WHAT THE TASK REQUIRES: Print the listing below exactly, images excluded.

### COLLECTED DATA ###

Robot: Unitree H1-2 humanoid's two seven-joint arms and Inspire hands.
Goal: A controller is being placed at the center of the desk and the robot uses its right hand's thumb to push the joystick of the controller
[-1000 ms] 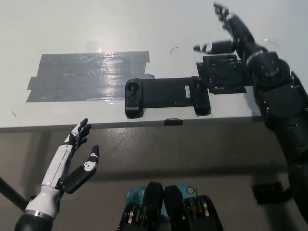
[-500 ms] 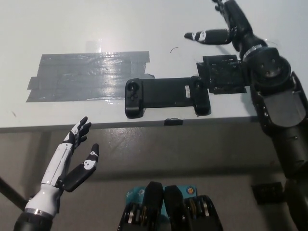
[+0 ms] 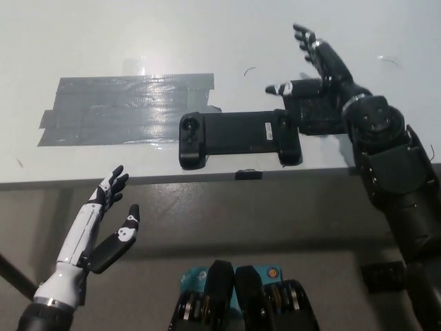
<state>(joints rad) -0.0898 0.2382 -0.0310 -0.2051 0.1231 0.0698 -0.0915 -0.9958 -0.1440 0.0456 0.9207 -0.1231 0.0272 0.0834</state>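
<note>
A black controller point(image 3: 238, 137) lies flat near the desk's front edge, with a joystick point(image 3: 190, 127) on its left grip and another point(image 3: 281, 121) on its right grip. My black right hand point(image 3: 318, 67) hovers open just behind the controller's right end, fingers spread, thumb pointing left above the right grip. I cannot tell whether the thumb touches anything. My white left hand point(image 3: 110, 224) rests open below the desk edge at the lower left.
A large patch of grey tape point(image 3: 124, 108) covers the desk point(image 3: 207, 34) left of the controller. A black square pad point(image 3: 318, 110) lies under my right wrist. A small black clip point(image 3: 248, 174) sits on the desk's front edge.
My right hand has come down and leftward toward the controller's right end. The thumb now sits lower, close above the right grip. The left hand has barely moved.
</note>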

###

PROBLEM SOLUTION:
Robot: Unitree H1-2 humanoid's two seven-joint arms and Inspire hands.
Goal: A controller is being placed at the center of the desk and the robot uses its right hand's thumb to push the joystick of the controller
[-1000 ms] 
[-500 ms] 
[+0 ms] 
<state>(joints rad) -0.0898 0.2382 -0.0310 -0.2051 0.1231 0.0698 -0.0915 -0.9958 -0.1440 0.0456 0.9207 -0.1231 0.0272 0.0834</state>
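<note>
A black controller point(image 3: 238, 137) lies flat near the desk's front edge, with a joystick point(image 3: 190, 127) on its left grip and another point(image 3: 281, 121) on its right grip. My black right hand point(image 3: 318, 67) hovers open just behind the controller's right end, fingers spread, thumb pointing left above the right grip. I cannot tell whether the thumb touches anything. My white left hand point(image 3: 110, 224) rests open below the desk edge at the lower left.
A large patch of grey tape point(image 3: 124, 108) covers the desk point(image 3: 207, 34) left of the controller. A black square pad point(image 3: 318, 110) lies under my right wrist. A small black clip point(image 3: 248, 174) sits on the desk's front edge.
My right hand has come down and leftward toward the controller's right end. The thumb now sits lower, close above the right grip. The left hand has barely moved.
</note>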

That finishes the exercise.